- [Assignment]: Please set the lines down again exactly, from the top of the entries through the line that contains "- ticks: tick".

(Stored items)
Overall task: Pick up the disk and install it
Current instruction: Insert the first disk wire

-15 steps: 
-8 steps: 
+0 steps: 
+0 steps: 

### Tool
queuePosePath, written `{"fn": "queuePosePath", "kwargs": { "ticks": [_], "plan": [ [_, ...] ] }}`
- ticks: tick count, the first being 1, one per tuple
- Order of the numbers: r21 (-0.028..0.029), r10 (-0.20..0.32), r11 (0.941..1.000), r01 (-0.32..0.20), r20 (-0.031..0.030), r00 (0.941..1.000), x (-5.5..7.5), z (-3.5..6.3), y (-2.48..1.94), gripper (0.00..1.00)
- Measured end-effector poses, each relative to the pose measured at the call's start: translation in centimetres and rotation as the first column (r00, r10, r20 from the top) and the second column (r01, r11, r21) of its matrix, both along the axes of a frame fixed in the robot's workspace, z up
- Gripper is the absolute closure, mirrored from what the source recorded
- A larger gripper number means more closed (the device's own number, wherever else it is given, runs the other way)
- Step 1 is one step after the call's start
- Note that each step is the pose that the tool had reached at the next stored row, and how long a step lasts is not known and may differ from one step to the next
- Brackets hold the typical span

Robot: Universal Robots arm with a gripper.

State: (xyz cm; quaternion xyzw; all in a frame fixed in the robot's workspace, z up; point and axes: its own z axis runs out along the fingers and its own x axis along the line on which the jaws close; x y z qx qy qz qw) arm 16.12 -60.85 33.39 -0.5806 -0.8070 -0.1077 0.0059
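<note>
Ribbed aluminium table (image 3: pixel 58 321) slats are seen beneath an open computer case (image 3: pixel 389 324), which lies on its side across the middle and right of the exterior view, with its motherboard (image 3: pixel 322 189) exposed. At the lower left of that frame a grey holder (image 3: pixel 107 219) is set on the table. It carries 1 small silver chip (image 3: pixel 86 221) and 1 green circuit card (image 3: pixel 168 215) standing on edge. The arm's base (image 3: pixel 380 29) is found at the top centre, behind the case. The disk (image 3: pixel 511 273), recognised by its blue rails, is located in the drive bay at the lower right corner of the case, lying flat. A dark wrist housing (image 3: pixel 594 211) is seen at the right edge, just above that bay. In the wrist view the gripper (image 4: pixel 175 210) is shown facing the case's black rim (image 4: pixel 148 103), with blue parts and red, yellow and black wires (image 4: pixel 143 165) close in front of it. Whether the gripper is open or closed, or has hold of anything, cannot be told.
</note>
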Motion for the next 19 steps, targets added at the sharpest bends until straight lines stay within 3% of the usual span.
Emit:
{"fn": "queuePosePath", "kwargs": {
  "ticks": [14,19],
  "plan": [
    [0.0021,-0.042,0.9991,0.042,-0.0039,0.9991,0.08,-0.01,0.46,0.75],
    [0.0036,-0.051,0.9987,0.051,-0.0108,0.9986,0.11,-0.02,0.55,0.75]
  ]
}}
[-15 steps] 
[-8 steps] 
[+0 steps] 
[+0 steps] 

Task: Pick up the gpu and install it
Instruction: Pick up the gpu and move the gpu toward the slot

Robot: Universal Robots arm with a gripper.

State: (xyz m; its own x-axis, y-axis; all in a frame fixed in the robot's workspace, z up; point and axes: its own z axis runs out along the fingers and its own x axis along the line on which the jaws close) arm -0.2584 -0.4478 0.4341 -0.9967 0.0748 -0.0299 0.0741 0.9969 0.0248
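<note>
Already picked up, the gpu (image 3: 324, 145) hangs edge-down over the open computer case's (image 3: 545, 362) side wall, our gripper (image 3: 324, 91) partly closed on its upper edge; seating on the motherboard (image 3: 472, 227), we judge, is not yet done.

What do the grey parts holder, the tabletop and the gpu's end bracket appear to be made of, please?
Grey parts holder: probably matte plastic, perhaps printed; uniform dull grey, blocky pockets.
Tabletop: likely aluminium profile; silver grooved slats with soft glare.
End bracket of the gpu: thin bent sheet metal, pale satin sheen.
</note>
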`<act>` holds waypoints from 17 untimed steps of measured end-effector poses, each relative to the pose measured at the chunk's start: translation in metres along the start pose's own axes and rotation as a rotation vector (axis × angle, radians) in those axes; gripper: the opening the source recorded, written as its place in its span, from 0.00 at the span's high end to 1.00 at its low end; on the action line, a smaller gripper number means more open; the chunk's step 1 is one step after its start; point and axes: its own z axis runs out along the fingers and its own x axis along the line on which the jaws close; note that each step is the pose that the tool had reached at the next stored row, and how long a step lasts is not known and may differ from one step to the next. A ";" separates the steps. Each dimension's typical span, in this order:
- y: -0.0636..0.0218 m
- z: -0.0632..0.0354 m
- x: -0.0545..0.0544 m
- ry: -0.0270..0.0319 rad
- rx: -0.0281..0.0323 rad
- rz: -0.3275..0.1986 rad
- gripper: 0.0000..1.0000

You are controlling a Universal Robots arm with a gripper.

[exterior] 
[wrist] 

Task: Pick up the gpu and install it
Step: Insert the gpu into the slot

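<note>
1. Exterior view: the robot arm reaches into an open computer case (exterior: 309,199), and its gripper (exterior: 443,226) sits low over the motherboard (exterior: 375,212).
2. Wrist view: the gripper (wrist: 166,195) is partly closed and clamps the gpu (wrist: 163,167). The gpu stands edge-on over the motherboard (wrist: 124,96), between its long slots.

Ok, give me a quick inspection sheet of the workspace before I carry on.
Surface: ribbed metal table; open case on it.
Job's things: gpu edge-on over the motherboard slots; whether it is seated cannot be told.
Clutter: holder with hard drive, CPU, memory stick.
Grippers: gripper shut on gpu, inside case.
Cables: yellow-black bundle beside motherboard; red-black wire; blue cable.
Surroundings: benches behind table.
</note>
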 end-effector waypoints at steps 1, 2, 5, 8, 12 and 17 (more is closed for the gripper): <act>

- [Answer to this problem]:
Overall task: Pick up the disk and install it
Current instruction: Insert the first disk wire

-15 steps: 
-8 steps: 
+0 steps: 
+0 steps: 

### Tool
queuePosePath, written `{"fn": "queuePosePath", "kwargs": { "ticks": [_], "plan": [ [_, ...] ] }}`
- ticks: tick count, the first being 1, one per tuple

Here the output is complete.